**Task to complete**
Across the listing below, count the lines containing "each". Give nothing but the number.

**Source data**

# # # # # # #

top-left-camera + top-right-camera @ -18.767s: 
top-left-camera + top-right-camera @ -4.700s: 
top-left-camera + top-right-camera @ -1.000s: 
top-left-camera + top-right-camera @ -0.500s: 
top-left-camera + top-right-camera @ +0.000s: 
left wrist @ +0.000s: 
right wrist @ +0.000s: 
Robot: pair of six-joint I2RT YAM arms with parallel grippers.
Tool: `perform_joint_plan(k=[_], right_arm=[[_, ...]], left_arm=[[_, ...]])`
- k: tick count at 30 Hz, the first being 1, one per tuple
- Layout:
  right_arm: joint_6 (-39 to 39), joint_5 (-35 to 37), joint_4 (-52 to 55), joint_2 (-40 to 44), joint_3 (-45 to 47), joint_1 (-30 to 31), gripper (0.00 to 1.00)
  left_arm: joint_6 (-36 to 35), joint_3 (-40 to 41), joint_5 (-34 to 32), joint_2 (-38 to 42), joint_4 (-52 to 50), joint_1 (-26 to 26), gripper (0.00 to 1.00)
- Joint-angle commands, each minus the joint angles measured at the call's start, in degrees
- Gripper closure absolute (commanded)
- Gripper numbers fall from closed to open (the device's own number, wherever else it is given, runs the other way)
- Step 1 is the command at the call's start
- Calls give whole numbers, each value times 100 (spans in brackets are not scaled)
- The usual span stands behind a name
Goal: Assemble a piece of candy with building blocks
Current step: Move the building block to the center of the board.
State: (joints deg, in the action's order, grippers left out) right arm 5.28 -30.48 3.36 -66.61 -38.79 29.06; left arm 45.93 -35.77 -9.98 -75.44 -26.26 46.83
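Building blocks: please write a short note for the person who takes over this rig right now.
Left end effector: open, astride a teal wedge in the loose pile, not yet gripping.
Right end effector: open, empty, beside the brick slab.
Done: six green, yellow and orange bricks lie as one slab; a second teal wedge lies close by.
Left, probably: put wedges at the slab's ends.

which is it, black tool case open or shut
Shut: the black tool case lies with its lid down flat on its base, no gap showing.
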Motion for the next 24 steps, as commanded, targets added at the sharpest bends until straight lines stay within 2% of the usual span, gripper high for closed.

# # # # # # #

**Expected output**
2